VMware Security Team
Mon, 01 Feb 2010 12:03:41 -0800
-----BEGIN PGP SIGNED MESSAGE-----
Hash: SHA1
- -----------------------------------------------------------------------
VMware Security Advisory
Advisory ID: VMSA-2010-0002
Synopsis: VMware vCenter update release addresses multiple
security issues in Java JRE
Issue date: 2010-01-29
Updated on: 2010-01-29 (initial release of advisory)
CVE numbers: --- JRE ---
CVE-2009-1093 CVE-2009-1094 CVE-2009-1095
CVE-2009-1096 CVE-2009-1097 CVE-2009-1098
CVE-2009-1099 CVE-2009-1100 CVE-2009-1101
CVE-2009-1102 CVE-2009-1103 CVE-2009-1104
CVE-2009-1105 CVE-2009-1106 CVE-2009-1107
CVE-2009-2625 CVE-2009-2670 CVE-2009-2671
CVE-2009-2672 CVE-2009-2673 CVE-2009-2675
CVE-2009-2676 CVE-2009-2716 CVE-2009-2718
CVE-2009-2719 CVE-2009-2720 CVE-2009-2721
CVE-2009-2722 CVE-2009-2723 CVE-2009-2724
CVE-2009-3728 CVE-2009-3729 CVE-2009-3864
CVE-2009-3865 CVE-2009-3866 CVE-2009-3867
CVE-2009-3868 CVE-2009-3869 CVE-2009-3871
CVE-2009-3872 CVE-2009-3873 CVE-2009-3874
CVE-2009-3875 CVE-2009-3876 CVE-2009-3877
CVE-2009-3879 CVE-2009-3880 CVE-2009-3881
CVE-2009-3882 CVE-2009-3883 CVE-2009-3884
CVE-2009-3886 CVE-2009-3885
- -----------------------------------------------------------------------
1. Summary
Updated Java JRE packages address several security issues.
2. Relevant releases
Virtual Center 2.5 before Update 6
3. Problem Description
a. Java JRE Security Update
JRE update to version 1.5.0_22, which addresses multiple security
issues that existed in earlier releases of JRE.

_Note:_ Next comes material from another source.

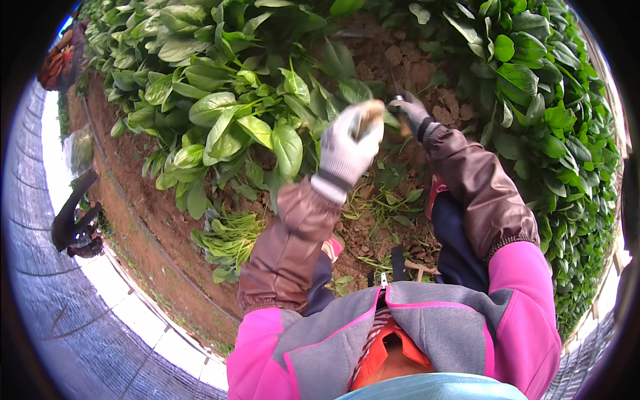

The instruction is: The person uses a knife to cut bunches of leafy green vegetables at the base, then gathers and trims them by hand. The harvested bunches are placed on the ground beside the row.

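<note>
My left hand (pixel 351 140), in a whitish knit glove with soiled fingertips, is raised beside leafy green plants that look like spinach (pixel 245 120). Its fingers are curled and blurred, so whether anything is between them is unclear. My right hand (pixel 414 113), also gloved, grips a hand tool by its wooden handle (pixel 404 126). From a metal collar (pixel 398 98) a thin dark shaft (pixel 389 67) runs forward over bare soil (pixel 417 65). The tool's far end is hard to make out. Loose cut leaves and stems (pixel 385 205) lie on the ground below my hands.
A bundle of green stems (pixel 235 237) lies left of my left sleeve. Dense plants (pixel 535 90) stand on my right. Past a dirt path (pixel 135 225) with a thin line (pixel 107 165) along it, one person (pixel 77 220) is at left, another (pixel 62 57) at upper left.
</note>
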Demonstrator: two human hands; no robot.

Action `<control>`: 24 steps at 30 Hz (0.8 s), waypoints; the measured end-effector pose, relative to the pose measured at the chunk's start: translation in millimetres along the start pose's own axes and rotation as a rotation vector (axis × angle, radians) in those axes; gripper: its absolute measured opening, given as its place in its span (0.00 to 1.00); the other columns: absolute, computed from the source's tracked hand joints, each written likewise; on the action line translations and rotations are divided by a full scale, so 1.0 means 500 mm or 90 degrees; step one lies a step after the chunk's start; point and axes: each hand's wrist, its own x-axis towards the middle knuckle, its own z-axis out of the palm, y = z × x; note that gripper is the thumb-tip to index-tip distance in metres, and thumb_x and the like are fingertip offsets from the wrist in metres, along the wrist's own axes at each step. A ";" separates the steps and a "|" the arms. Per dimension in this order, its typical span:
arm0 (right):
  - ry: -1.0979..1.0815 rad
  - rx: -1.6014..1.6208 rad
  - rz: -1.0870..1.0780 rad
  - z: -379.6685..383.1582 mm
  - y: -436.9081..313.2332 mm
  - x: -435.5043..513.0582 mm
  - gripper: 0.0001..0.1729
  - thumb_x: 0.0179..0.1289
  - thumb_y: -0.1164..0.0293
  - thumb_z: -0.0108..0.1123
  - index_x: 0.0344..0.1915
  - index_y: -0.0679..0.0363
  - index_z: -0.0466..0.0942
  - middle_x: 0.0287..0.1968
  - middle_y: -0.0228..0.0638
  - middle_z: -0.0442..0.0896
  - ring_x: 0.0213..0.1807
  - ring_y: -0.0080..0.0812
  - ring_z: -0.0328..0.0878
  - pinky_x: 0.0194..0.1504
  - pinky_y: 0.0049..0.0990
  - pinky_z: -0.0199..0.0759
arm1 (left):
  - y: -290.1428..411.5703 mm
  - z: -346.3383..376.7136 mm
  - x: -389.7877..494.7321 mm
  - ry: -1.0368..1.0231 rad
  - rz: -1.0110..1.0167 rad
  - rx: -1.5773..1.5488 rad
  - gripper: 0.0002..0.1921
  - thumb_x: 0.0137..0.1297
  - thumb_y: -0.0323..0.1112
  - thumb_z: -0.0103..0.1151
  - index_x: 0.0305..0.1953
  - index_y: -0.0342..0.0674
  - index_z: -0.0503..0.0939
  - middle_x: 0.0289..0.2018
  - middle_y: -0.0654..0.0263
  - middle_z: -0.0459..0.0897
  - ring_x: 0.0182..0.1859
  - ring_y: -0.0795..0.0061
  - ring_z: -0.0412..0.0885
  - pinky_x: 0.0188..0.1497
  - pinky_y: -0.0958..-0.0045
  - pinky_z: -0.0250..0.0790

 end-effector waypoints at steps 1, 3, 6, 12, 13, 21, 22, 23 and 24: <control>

The Common Vulnerabilities and Exposures project (cve.mitre.org) has
assigned the following names to the security issues fixed in
JRE 1.5.0_18: CVE-2009-1093, CVE-2009-1094, CVE-2009-1095,
CVE-2009-1096, CVE-2009-1097, CVE-2009-1098, CVE-2009-1099,
CVE-2009-1100, CVE-2009-1101, CVE-2009-1102, CVE-2009-1103,
CVE-2009-1104, CVE-2009-1105, CVE-2009-1106, and CVE-2009-1107.
The Common Vulnerabilities and Exposures project (cve.mitre.org) has
assigned the following names to the security issues fixed in
JRE 1.5.0_20: CVE-2009-2625, CVE-2009-2670, CVE-2009-2671,
CVE-2009-2672, CVE-2009-2673, CVE-2009-2675, CVE-2009-2676,
CVE-2009-2716, CVE-2009-2718, CVE-2009-2719, CVE-2009-2720,
CVE-2009-2721, CVE-2009-2722, CVE-2009-2723, CVE-2009-2724.
The Common Vulnerabilities and Exposures project (cve.mitre.org) has
assigned the following names to the security issues fixed in
JRE 1.5.0_22: CVE-2009-3728, CVE-2009-3729, CVE-2009-3864,
CVE-2009-3865, CVE-2009-3866, CVE-2009-3867, CVE-2009-3868,
CVE-2009-3869, CVE-2009-3871, CVE-2009-3872, CVE-2009-3873,
CVE-2009-3874, CVE-2009-3875, CVE-2009-3876, CVE-2009-3877,
CVE-2009-3879, CVE-2009-3880, CVE-2009-3881, CVE-2009-3882,
CVE-2009-3883, CVE-2009-3884, CVE-2009-3886, CVE-2009-3885.
The following table lists what action remediates the vulnerability
(column 4) if a solution is available.
VMware Product Running Replace with/
Product Version on Apply Patch
============= ======== ======= =================
vCenter 4.0 Windows affected, patch pending *
VirtualCenter 2.5 Windows Update 6
VirtualCenter 2.0.2 Windows affected, patch pending
Workstation any any not affected
Player any any not affected
Server 2.0 any not being fixed at this time
Server 1.0 any not affected
ACE any any not affected
Fusion any any not affected
ESXi any ESXi not affected
ESX 4.0 ESX affected, patch pending *
ESX 3.5 ESX affected, patch pending **
ESX 3.0.3 ESX affected, patch pending
ESX 2.5.5 ESX not affected
vMA 4.0 RHEL5 affected, patch pending
* The JRE version of vCenter 4.0 and ESX 4.0 will be updated in the
Update 2 release of vCenter 4.0 and ESX 4.0. See VMSA-2009-0016.1
for the update of JRE in vCenter 4.0 Update 1 and in ESX 4.0
Update 1.
** The JRE version of ESX 3.5 will be updated in an upcoming patch
release. See VMSA-2009-0014.2 for the update of JRE in ESX 3.5
Patch 18.
Notes: These vulnerabilities can be exploited remotely only if the
attacker has access to the Service Console network.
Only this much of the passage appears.